Python - Binary search being too slow and crashes computer - how can I improve the algorithm

Question

I have been working on a binary search problem.

Instead of matching one key number to a given list, the problem required me to match a list (list B) of keys to another list (list A). If a key matches a number in list A, then the output should return the first index in A where the number is present. If the key number is not present in list A, then return -1

Say that list A and list B are:

A = [1, 5, 8, 12, 13]
B = [8, 1, 23, 1, 11]

Since 8 is present in both list, the output is 2 because 8 in list A is at [2]. Using this logic, the overall final output should become:

matched_list = [2, 0, -1, 0, -1]

Below is my code. It would be much appreciated if you could also find any logic errors within in lines, however, my biggest concern is the run time. When I press enter on my computer, it took ages to process, and the software (I used VS Code) eventually crashes.

I had 16GB RAM and Intel Core i7, so it shouldn't be the device that dragged it down, but the algorithm.
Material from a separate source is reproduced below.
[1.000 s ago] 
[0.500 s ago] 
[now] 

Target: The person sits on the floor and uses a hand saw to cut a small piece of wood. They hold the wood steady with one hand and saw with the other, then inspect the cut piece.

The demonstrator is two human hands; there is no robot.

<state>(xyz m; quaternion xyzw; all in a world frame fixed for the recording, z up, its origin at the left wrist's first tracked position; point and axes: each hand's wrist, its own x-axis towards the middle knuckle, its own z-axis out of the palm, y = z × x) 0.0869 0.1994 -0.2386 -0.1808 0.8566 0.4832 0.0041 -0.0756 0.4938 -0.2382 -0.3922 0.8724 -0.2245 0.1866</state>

def binary_search(A, B, n):
# We match the numbers in key list, B, to the numbers in A

    low, high = 0, n-1
    # low limit is initialised to A[0], the first number of list A
    # high limit initialised to the last number of the list, A[n-1]

    matched_list = []

    for i in B:
        middle = (high+low)//2

        while low <= high:
            if i > A[middle]:
                low = middle+1 

            elif i < A[middle]:
                high = middle-1 
            
            else:
                matched_list.append(middle)
    
        if low > high:
            return(-1)

    return(matched_list)

A = [1, 5, 8, 12, 13]
B = [8, 1, 23, 1, 11]
n = 5  # this is the length of list A


print(binary_search(A, B, n))

Would there be a way to improve my algorithm?

Answer 1

@cliff_leaf, in your case, it would be easier just to use dict() to save the number-index in dictionary for a quick O(1) lookup later by B: (Binary Search is prob. not appropriate in the case.) You could adjust the code to break/exit when you find the first matching number - 8 and stop, if that's what you want - find the first matching.

>>> A = [1, 5, 8, 12, 13]
>>> B = [8, 1, 23, 1, 11]
>>> aa = {n: i for i, n in enumerate(A)}
>>> aa
{1: 0, 5: 1, 8: 2, 12: 3, 13: 4}
>>> for n in B:
    if n in aa: print(aa[n])

    
2
0
0

Answer 2

1st - you can't use binary search if space isn't sorted.

2nd - if you want better algorithm use maps and complexity will be linear

3rd - if you want to use a binary search, you can easily insert your values in set and then find the answer with lower_bound.

Answer 3

In your code,

while low <= high:
            if i > A[middle]:
                low = middle+1 

            elif i < A[middle]:
                high = middle-1 
            
            else:
                matched_list.append(middle)

The else statement doesn't break, because of which it gets stuck in an infinite loop. Adding a break statement would solve it.
Suggestion: Since maps/dictionaries tend to be faster, you can use them to effectively solve this in O(N) rather than O(NlogN).

Answer 4

I fixed bugs in the function. see this code:

def binary_search(A, B, n):
    matched_list = []

    for i in B:
        low, high = 0, n - 1
        while low <= high:
            middle = (high + low) // 2
            if i > A[middle]:
                low = middle + 1
            elif i < A[middle]:
                high = middle - 1
            else:
                matched_list.append(middle)
                break

        if low > high:
            matched_list.append(-1)

    return matched_list